Every year I read the Sunday Times Rich List and every year it briefly transports me into a fantasy world.
Silly numbers are bandied about – fortunes have risen £550million to £1.45billion, or they’ve fallen £100million to just £1.5billion in a year – and separate lists are composed of subgroups such as the 50 Young Rich, including tennis ace Andy Murray, who was recently married to Sussex’s own Kim Sears.
It’s fascinating to read how such vast fortunes have been made.
Sussex’s own billionaires and millionaires form a microcosm of the drive and talent that has put entrepreneurs at the heart of this annual wealth fest, while its aristocrats demonstrate that despite inherited money and assets they still need an entrepreneurial spirit to keep them afloat these days.
New entries this year include Paul Rooney, who owns Horsham-based estate agency Arun, the South East’s largest independent chain of estate agents, and is worth £110million, and Eric Heerema, a Dutch investor and wine buff who owns and runs the successful Nyetimber vineyard in West Sussex, who has a fortune valued at £100million.
Even richer at £150million is Sussex-based property magnate Michael Hunt, who built the £1 billion Nissan UK operation.
The Earl of March, the son of the Duke of Richmond and Gordon, who owns the Goodwood Estate in West Sussex, has transformed the estate into a unique sporting venue and in 2013 saw sales hit £67.2 million, with their fortune valued at £100 million.
Higher up the list, with a fortune valued at £250 million, is Viscount Cowdray and the Pearson Family, which owns the Cowdray estate in Sussex and a £50 million stake in the Pearson media group.
Further up still are Simon Cowell, the Brighton-born music mogul, with £325 million, Hastings-born music impresario Simon Fuller, who has £395 million, and former Beatle Sir Paul McCartney, who has a combined fortune with wife Nancy Shevell of £730million.
Right up at the other end of the scale, at No 14, is Sussex’s richest, Tetra Pak supremo Hans Rausing, who lives in Wadhurst, and family, who have a fortune of £6.4 billion.
Virgin tycoon Sir Richard Branson, whose airline is based in Sussex, and his family, are at No 20, with £4.1billion.
It’s all too easy to sneer at wealth and label it as greed, yet it remains everyone’s dream.
Who doesn’t buy a lottery ticket in the hope of becoming a millionaire?
Yes, even idealists who want the nation’s wealth divided more equally will bet a couple of quid a week on winning the jackpot.
I say all credit to the honest entrepreneurial spirit, which is very alive and kicking in the 21st century.
I admire these people because they have flourished during the recession, credit crunch and times of austerity.
It’s a tough call to keep going when the going gets tough, particularly when you have employees depending on you for their livelihoods, or to find new markets, as some aristocrats have done.
They have turned their existing assets into new wealth – easier when you have the assets in the first place, I admit, but still – it takes ambition and vision to reinvent an estate, and not a small amount of pride-swallowing to open up your home to the public.
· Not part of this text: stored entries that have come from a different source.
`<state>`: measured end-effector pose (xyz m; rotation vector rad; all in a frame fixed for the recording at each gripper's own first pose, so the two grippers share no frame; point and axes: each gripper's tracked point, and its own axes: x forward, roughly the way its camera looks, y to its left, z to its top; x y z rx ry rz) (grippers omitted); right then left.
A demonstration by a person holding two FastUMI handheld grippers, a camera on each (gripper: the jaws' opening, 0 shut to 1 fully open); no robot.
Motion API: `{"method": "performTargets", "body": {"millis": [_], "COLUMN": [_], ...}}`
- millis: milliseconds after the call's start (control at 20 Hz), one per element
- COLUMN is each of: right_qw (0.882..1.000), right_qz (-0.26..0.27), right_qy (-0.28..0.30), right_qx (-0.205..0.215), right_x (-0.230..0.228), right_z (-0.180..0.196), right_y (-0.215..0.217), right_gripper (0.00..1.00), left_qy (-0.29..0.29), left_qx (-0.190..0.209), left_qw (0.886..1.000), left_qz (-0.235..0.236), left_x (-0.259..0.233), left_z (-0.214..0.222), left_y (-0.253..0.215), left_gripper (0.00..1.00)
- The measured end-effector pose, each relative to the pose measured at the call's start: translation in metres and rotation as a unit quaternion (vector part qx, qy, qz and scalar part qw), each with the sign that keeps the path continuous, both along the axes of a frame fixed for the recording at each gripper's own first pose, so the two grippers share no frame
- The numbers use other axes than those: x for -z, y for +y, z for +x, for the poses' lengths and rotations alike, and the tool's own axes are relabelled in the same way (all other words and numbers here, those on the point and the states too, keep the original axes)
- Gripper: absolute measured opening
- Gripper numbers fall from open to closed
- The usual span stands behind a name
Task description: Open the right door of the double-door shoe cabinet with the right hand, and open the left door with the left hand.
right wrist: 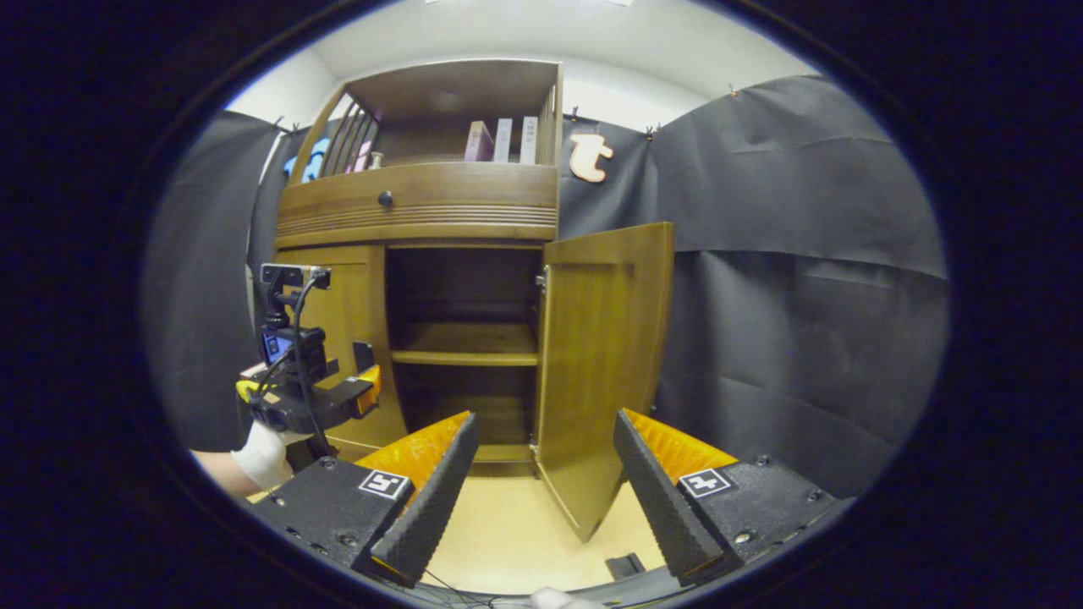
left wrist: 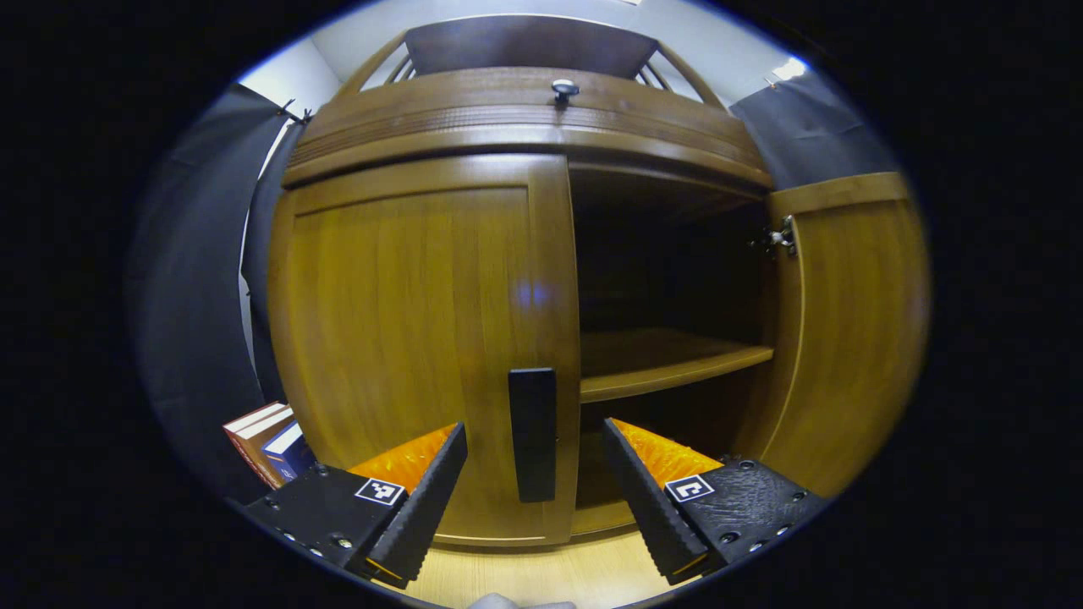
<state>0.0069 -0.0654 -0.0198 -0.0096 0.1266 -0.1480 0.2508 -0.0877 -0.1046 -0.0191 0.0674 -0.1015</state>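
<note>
Left gripper view: wooden shoe cabinet (left wrist: pixel 525 127) dead ahead on a pale wood floor (left wrist: pixel 541 571), black cloth wall (left wrist: pixel 195 279) on both sides. Left door (left wrist: pixel 415 338) closed, its black handle (left wrist: pixel 533 433) just beyond the left gripper (left wrist: pixel 535 474) and lined up with the gap; jaws spread wide, nothing between them, no contact visible. Right door (left wrist: pixel 854 321) swung open at far right; interior dark, one shelf (left wrist: pixel 668 364) visible. Small knob (left wrist: pixel 564 87) on the drawer band above. Books (left wrist: pixel 271 440) stacked low at left beside the cabinet.

Right gripper view: farther back, whole cabinet in frame, open rack on top with a few books (right wrist: pixel 503 139). Right door (right wrist: pixel 605 364) stands open toward the camera, edge near the right gripper (right wrist: pixel 546 482); jaws spread, empty. Left gripper (right wrist: pixel 338 397) sits at the closed left door (right wrist: pixel 351 338), held by a white-gloved hand (right wrist: pixel 262 452). Small dark object (right wrist: pixel 626 565) on the floor, near edge; cannot tell what.
</note>
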Motion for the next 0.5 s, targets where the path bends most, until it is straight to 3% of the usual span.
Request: {"method": "performTargets", "body": {"millis": [150,200,350,450,500], "right_qw": [1.000,1.000,1.000,1.000,1.000], "right_qz": [-0.005,-0.004,-0.007,-0.008,-0.008], "right_qy": [0.007,0.008,0.017,0.023,0.025], "right_qx": [0.017,0.019,0.019,0.017,0.016], "right_x": [0.005,0.004,0.009,0.011,0.012], "right_z": [-0.008,-0.008,-0.008,-0.010,-0.011], "right_y": [-0.012,-0.014,-0.014,-0.015,-0.015], "right_gripper": [1.00,1.00,1.00,1.00,1.00], "left_qy": [0.007,0.007,0.011,0.018,0.021], "left_qx": [0.000,-0.004,-0.008,0.006,0.011], "left_qw": [1.000,1.000,1.000,1.000,1.000], "left_qz": [0.000,0.000,-0.002,-0.010,-0.011], "left_x": [0.011,0.013,0.020,0.026,0.026], "left_z": [0.013,0.015,0.026,0.031,0.031], "left_y": [0.000,0.002,0.007,0.000,-0.003], "left_gripper": [0.99,0.87,0.76,0.52,0.55]}}
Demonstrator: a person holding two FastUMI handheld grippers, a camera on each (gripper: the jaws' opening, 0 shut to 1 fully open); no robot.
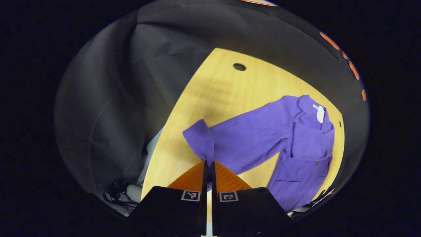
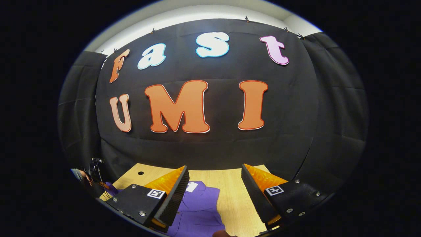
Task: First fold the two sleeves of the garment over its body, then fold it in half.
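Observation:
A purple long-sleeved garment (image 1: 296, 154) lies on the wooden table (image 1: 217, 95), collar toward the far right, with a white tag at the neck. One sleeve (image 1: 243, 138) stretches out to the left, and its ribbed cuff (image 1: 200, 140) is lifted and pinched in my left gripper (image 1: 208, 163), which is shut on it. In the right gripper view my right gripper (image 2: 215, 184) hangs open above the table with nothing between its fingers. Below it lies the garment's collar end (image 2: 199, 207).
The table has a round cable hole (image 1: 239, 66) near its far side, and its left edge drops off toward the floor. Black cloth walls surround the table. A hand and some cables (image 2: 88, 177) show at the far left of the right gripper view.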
But the entry I find most intriguing is No 121 – Richard Elman and family, who enjoy a fortune of £930 million through their Noble Group, which deals in commodities.
Hong Kong-based Elman, 75, dropped out of school in Brighton at 15, and, according to a CNN interview, went to work in a scrap metal yard.
“I was a total failure in school,” he said. “When you fail all your O levels, what do you do with your life? I didn’t have a clue.
“My parents had found this job for me and I took to it, naturally.
“And I have not looked back since. My father … he was hugely disappointed. He was highly intellectual.
“But ultimately I think he recognised … suddenly I had some success and I think he was quite proud.”
He added that his father had taught him that whatever happens in life, you cannot take away education – that if you only have physical possessions, they can be taken away from you, but if you are trained, you can go anywhere in the world and make a living.
Wise words from someone who found out the hard way but still made his choices work for him.
It’s not so easy for youngsters these days to make it without an education but perhaps the reason the Sunday Times Rich List is ultimately a bible of ambition is that people like Richard Elman can inspire teenagers leaving school this summer without the qualifications they wanted to still aim high.